大きなバストに憧れている女性も多いでしょう。しかし、バストが成長することにより、正常だった乳首が陥没乳首になってしまうこともあると言われています。具体的には出産時や思春期でバストが成長する時などに乳首が凹み、陥没乳頭になってしまったというケースが報告されています。陥没乳頭になってしまうかどうかは乳管の大きさによって変わってきます。そして、この乳管の大きさは先天的に決まっているものであり、陥没乳頭になりやすいかどうかは生まれつき決まっていると言えるでしょう。
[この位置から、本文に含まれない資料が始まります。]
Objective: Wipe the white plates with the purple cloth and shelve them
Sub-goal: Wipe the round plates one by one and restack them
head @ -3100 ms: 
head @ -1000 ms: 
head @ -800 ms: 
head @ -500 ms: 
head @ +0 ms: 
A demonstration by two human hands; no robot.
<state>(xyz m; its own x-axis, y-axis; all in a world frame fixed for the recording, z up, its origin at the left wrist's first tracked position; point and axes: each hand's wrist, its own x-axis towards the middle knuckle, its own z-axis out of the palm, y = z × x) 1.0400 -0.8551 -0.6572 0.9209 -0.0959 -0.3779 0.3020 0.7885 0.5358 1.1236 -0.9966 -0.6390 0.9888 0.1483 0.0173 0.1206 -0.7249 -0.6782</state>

全てが先天性の原因というわけではありませんが、ごく一部の原因を除けば先天性なものと考えられます。出産時や思春期にはバストは成長して大きくなりますが、乳首の大きさは生まれつきで変わらない場合、乳首が凹んだ状態になってしまいます。ちなみに、陥没乳頭は遺伝しないと言われているため、家族に陥没乳頭の人がいるかどうかはあまり関係ありません。ですが、など乳管の大きさ体質については遺伝することが考えられます。

バストが大きい人は要注意

バストが大きい人は陥没乳頭になりやすいと言われています。バストはもともと脂肪と乳腺でできており、乳腺というのは母乳を作る組織のことです。そして、それらを乳首の中にある乳管というものが束ねて繋いでいるという構造です。バストは成長することで中にある乳腺も発達しやすくなりますし、その周りに脂肪がつくことで大きくなっていくという仕組みです。しかし、バストの成長と同時に乳首も成長するとは限りませんし、乳首の大きさは変わらないことも多いのです。乳腺を繋ぐ乳管が同時に成長していない場合、乳腺が乳管を内側に引っ張ることで乳首が凹んでしまうということです。日本人はもともとあまり胸が大きくないとされていましたが、最近では環境の変化によって日本人で胸の大きい人も増えてきました。ですが、バスト自体は成長しても、乳首の発達はあまり変わっていません。バストに比べて小さくなるため、陥没乳頭の人が増えてきているということです。

食生活が原因の一つとなっている

日本人のバストが大きくなった理由としては、食生活の欧米化が挙げられます。バストのほとんどは脂肪でできており、脂肪の多いものをたくさん食べることでバストも成長することになります。そして、バストが大きくなることにより、陥没乳頭を引き起こしやすくなるのです。肉の消費量については40年以上前に比べてかなり増えてきており、日頃から肉を摂取するという日本人が増えてきました。肉はカロリーも脂質も豊富に含まれてるため、たくさん食べることでバストアップに繋がるということです。また、手軽に食事を摂れるということで、加工食品やファストフードを利用している人も多いでしょう。そのような食品にも脂肪が多く含まれていますし、バストを成長させる効果があると言えます。女性にとってバストサイズがアップするのは嬉しいことかもしれませんが、乳首の中の乳管も一緒に成長しなかった場合、陥没乳頭になるリスクが増えてしまうと考えることもできます。

先天性の原因をチェック

陥没乳頭は先天性の原因によって引き起こされることが多いです。具体的には胸の成長過程の変化によって発生すると言われており、乳管や乳腺に成長差が生じてしまうことが原因です。先天性の原因といってもいくつかありますが、主に乳頭を支える繊維組織が未発達であることが原因と言われています。また、生まれつき乳首が陥没しているということも考えられます。この症状は繊維組織が未発達であることが原因です。具体的な理由についてはよく分かっていませんが、先天的に乳首が凹んでいる人もいることを知っておきましょう。さらに、病気が原因で陥没してしまう可能性も考えられます。乳首が急に凹んでしまった場合、乳がんや乳腺炎の可能性もあるので注意が必要です。陥没乳頭には軽度と重度という2つの種類があります。軽度の場合は日常生活に支障をきたすことはほとんどありません。ですが、重度になると赤ちゃんへの授乳が困難になるなどの問題があります。

まとめ

陥没乳頭は先天性の原因がほとんどだと言われていますが、病気などが原因で乳首が凹んでしまうこともあると言われています。今まで普通の乳首だったのに急に凹んでしまった場合、できるだけ早く病院を受診しましょう。陥没乳頭というのは決して治せないものではありません。軽度と重度という2つの症状があり、症状によってケア方法は変わってきますが、きちんと改善できる症状なのです。